We’re smack dab in the thick of the holiday season. You know what that means? Endless gatherings are upon us. As much fun as they can be, these massive gatherings are draining in general. As a person with a chronic illness, going to gatherings brings a new level of anxiety and stress. It’s like I’m forced to transform into this puppet or stepford wife spokesperson for chronic illness. I give PC answers for the most part but there are a tons of things unsaid to friends and family about chronic illness life. Here are a few of them:
1. Acknowledge but don’t obsess
I’ve found that I have 2 categories of friends and family. The first group totally ignores the fact that I have an illness. They don’t acknowledge it, don’t ask about my health or me at all. Maybe it’s because they don’t know WHAT to say. But hey, would it kill you to recognize the elephant in the room?
The second group are completely obsessed with my health. These are the people that make gatherings the most uncomfortable. It’s all they want to talk about but the questions feel more like interrogation than concern. They have their medical degrees from WebMD or Google University and have boatloads advice. Listen, I have an awesome team of doctors who have things under control. Relax please.
There may be a third group that falls in the middle but there aren’t enough people to say for sure.
2. Silence speaks louder than words
Don’t be concerned at the gathering (when you have an audience) if you don’t check in on me one on one. That’s just fake and I really don’t have time for that. Now I know that the phone works both ways and I’ve spoken about the loneliness of chronic illness before. But I’m quite a few years in the game and if you as my friend or family member don’t have some of the basics down by now that clearly shows you’re not truly interested.
3. No comparisons please
Friends and family without chronic illness, please stop the comparisons. I don’t want to hear the stories about a friend of yours with migraines and what they did. Nor do I want to talk about how someone else is in remission thanks to some miracle drug. And for the last time: my tired is not the same as your tired. When I say I’m tired, don’t remind me of my age and say I’m too young for that or how I’m not a mom so I don’t know real tired. Don’t downgrade my symptoms!

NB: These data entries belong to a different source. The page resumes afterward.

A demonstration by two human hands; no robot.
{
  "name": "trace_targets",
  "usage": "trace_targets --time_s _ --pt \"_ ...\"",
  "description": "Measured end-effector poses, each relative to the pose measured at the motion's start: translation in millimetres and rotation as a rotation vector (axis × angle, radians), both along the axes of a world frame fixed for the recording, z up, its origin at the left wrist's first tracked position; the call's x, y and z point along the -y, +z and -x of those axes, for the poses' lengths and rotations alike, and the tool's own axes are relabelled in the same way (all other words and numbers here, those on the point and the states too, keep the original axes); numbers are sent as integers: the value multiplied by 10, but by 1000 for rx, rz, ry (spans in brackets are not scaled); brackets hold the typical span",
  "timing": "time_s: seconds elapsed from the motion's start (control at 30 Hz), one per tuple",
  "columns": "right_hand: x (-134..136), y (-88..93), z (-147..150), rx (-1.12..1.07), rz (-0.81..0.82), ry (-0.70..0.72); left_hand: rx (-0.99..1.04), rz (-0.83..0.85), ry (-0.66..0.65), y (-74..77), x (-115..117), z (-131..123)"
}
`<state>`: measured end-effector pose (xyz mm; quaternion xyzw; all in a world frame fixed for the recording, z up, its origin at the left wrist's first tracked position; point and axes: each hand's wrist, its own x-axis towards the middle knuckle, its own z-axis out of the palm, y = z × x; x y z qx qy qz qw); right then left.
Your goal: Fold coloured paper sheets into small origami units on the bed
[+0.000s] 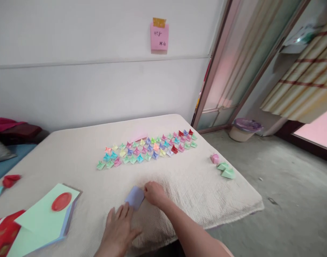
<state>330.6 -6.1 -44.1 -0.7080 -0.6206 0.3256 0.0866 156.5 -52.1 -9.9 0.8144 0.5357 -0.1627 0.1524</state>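
A small folded piece of purple paper [135, 198] lies flat on the cream-covered surface, close to its front edge. My left hand [119, 226] is open, palm down, its outstretched fingertips resting on the paper's lower left edge. At the right edge of the same paper is my right hand [154, 193], its fingers curled closed against it. Beyond both hands stand rows of small folded paper shapes [155, 146] in many colours.
Green paper sheets [45, 214] lie at the left with a round red object [61, 202] on top, beside a red packet [5, 232]. Green folded papers [228, 173] and a pink one [214, 158] sit near the right edge. A lined bin [245, 130] stands on the floor.
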Motion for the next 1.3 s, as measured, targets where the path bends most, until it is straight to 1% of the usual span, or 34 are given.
trace_targets --time_s 0.07,0.13,0.2,0.27,0.33,0.4,0.5,0.57,0.63,0.7,0.77,0.83,0.9,0.97,1.07,1.1,1.17,1.2,1.23,1.3 --pt "-6 41 -42 -88 6 -51 83 -48 -11 102 -158 -16" --pt "-39 86 -121 -191 -5 -125 149 -99 4 169 -329 -41" --pt "-97 129 -253 -304 -39 -231 190 -144 24 192 -475 -77" --pt "-164 162 -446 -421 -99 -375 210 -172 33 173 -563 -116" --pt "-216 183 -690 -530 -187 -562 211 -164 31 125 -588 -143" --pt "-235 198 -960 -618 -305 -785 212 -131 11 69 -568 -149" --pt "-190 218 -1344 -705 -491 -1145 232 -104 -28 10 -527 -132" --pt "-127 233 -1539 -753 -569 -1346 246 -105 -38 -9 -519 -118" --pt "-60 246 -1657 -807 -601 -1481 252 -115 -29 -19 -525 -110" --pt "-15 259 -1689 -869 -611 -1545 269 -129 -19 -30 -530 -110" --pt "-16 273 -1630 -938 -612 -1547 308 -127 -10 -41 -526 -118" --pt "-67 299 -1478 -1004 -610 -1496 383 -108 15 -47 -515 -139" --pt "-138 344 -1241 -1065 -606 -1395 500 -67 77 -38 -501 -175" --pt "-185 415 -946 -1121 -606 -1249 664 9 175 -3 -488 -223" --pt "-142 559 -509 -1186 -612 -1007 978 216 356 102 -467 -296" --pt "-98 608 -389 -1191 -614 -947 1085 295 430 146 -458 -315" --pt "13 691 -198 -1187 -604 -856 1313 433 518 241 -432 -339" --pt "71 719 -123 -1170 -593 -809 1396 500 552 289 -416 -344" --pt "126 739 -57 -1095 -586 -743 1466 555 593 335 -397 -347" --pt "220 752 57 -1007 -547 -665 1589 645 666 416 -360 -352"
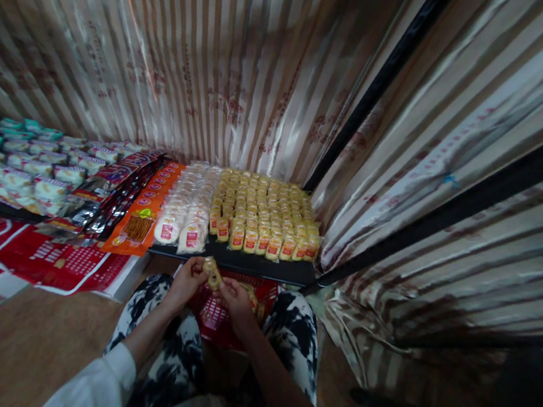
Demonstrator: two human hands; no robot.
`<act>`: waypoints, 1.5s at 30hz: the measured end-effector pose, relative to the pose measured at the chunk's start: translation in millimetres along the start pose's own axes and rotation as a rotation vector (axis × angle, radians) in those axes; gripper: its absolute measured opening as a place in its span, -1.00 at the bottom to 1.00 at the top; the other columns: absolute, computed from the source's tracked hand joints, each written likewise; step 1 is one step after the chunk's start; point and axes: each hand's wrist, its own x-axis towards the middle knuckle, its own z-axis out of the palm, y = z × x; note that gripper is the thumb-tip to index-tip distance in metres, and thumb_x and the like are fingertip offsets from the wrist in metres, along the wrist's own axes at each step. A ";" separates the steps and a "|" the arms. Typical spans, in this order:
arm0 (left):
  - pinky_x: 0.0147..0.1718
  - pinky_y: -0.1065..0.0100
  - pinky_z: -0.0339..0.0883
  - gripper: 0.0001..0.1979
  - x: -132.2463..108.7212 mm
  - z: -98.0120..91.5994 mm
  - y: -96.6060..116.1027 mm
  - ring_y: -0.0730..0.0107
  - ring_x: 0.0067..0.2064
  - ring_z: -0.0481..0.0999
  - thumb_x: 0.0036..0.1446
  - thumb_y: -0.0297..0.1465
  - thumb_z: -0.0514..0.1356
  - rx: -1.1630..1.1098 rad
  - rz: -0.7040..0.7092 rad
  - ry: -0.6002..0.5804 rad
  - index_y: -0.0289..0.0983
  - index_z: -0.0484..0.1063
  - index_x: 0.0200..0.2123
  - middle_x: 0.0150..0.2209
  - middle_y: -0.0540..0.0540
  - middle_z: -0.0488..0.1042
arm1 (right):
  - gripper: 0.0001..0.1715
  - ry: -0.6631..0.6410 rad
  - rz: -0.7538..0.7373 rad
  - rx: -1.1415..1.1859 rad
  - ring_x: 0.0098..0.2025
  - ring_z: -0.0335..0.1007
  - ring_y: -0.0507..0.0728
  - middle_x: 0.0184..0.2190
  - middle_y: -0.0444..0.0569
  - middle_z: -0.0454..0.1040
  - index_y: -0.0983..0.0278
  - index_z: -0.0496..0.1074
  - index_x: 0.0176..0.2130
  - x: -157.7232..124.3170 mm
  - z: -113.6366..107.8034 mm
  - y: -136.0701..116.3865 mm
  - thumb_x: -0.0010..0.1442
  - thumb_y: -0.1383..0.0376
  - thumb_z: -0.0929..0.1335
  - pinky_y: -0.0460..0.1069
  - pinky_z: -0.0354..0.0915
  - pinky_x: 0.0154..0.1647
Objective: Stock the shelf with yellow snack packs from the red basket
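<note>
Between my two hands is a small yellow snack packet [212, 273], tilted, just in front of the shelf edge. My left hand [188, 281] pinches its upper left side, and my right hand [236, 298] pinches its lower right end. More yellow packets [260, 306] lie partly hidden behind my right hand, over a red printed bag [212, 316] between my knees. Beyond my hands, rows of similar yellow packets [267, 216] stand closely packed on the black shelf [243, 263]. A gap shows in their front left rows.
Left of the yellow rows are white round cracker packs [184, 211], an orange snack bag [140, 225], dark shiny bags [112, 188] and white-and-green packets [29, 163]. Red printed bags [56, 261] hang below the shelf. A striped curtain [196, 51] and black poles [461, 217] enclose the right side.
</note>
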 end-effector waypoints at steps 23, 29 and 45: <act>-0.24 0.29 0.34 -0.58 32.4 18.9 7.9 0.35 -0.30 0.46 -0.05 -0.40 0.20 0.199 0.221 0.104 -0.32 0.30 -0.06 -0.31 -0.08 0.46 | -0.75 0.229 -0.620 -0.638 -0.05 0.32 0.15 -0.11 0.07 0.35 0.25 0.42 -0.29 8.5 1.1 -18.2 0.05 0.41 0.22 0.04 0.35 -0.12; -0.17 0.22 0.35 -0.66 62.3 23.5 9.3 0.30 -0.24 0.48 -0.04 -0.42 0.21 0.284 0.334 0.093 -0.30 0.35 -0.12 -0.27 -0.11 0.48 | -0.72 0.256 -0.664 -0.665 -0.06 0.33 0.14 -0.11 0.08 0.37 0.26 0.42 -0.27 24.6 -4.8 -23.2 0.07 0.42 0.19 0.05 0.33 -0.08; -0.30 0.33 0.37 -0.65 83.9 50.3 15.9 0.32 -0.20 0.45 0.02 -0.43 0.15 0.383 0.398 0.114 -0.31 0.31 -0.07 -0.13 -0.16 0.43 | -0.75 0.251 -0.712 -0.702 -0.08 0.32 0.11 -0.18 0.06 0.39 0.25 0.40 -0.28 42.2 -21.7 -26.3 0.11 0.42 0.19 0.05 0.28 -0.02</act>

4. Believe half of what you see
Contrary to what you believe “well you don’t look sick” or “well you look good” is NOT really a compliment. You say I look good, but the truth is I’m just good at hiding my pain and my anguish. I am basically an emmy-deserving actress in the role of “healthy” person. It’s not that I want to pretend. I just don’t want to bring down the vibes of the room by allowing my outside to truly represent how I’m truly feeling.
5. My life isn’t my own
You know how when you have a baby, it’s no longer about you? The same goes for when you have a chronic illness. It’s dumb expensive to take care of and I will have it until I die. My illness is the boss. Some days its on its best behavior, others not so much. It deprives me of sleep and is constantly something I have to think about.
6. At the Same D@mn Time
I’m allowed to live life and be ill. Can’t believe people think I’m just supposed to be sick and shut in all the time. First and foremost, it’s seldom that I do exciting things anymore. And on the rare occasion that I go out and have a little fun, don’t be the fun police telling me what I should and should not be doing or think I’m faking because I went out and enjoyed myself. I mean my God. Since when is fun a capital crime? Oh and please know that anytime I go out, my chronic illness will make me pay for it later.
7. No guilt zone
I’m doing the best I can on all accords. If I miss a function that I said I want to go to, it’s because I couldn’t make it. I didn’t feel up to it that day. I’m taking my meds and going to my doctor appointments. The expectations you place on me and the potential to disappoint cause stress and stress is a trigger for me.
8. KTSE: Keep the same energy
Can we be normal? Treat me the same way you did before my diagnosis. Call me to chat. Invite me to hang out. Chronic Illness life is lonely man. If you want to help me in anyway, just be normal with slight modification for my chronic illness.
Now I know I probably won’t really say these things to my friends and family because I don’t want to hurt their feelings. But I want to. Maybe the reason I get so frustrated at the functions is because I haven’t said these things. I’ve always been better at written expression than verbal expression (hence why I started blogging). But part of good self care is implementing boundaries and articulating needs. So I’m hoping to take my own advice this coming year and let them know how I feel.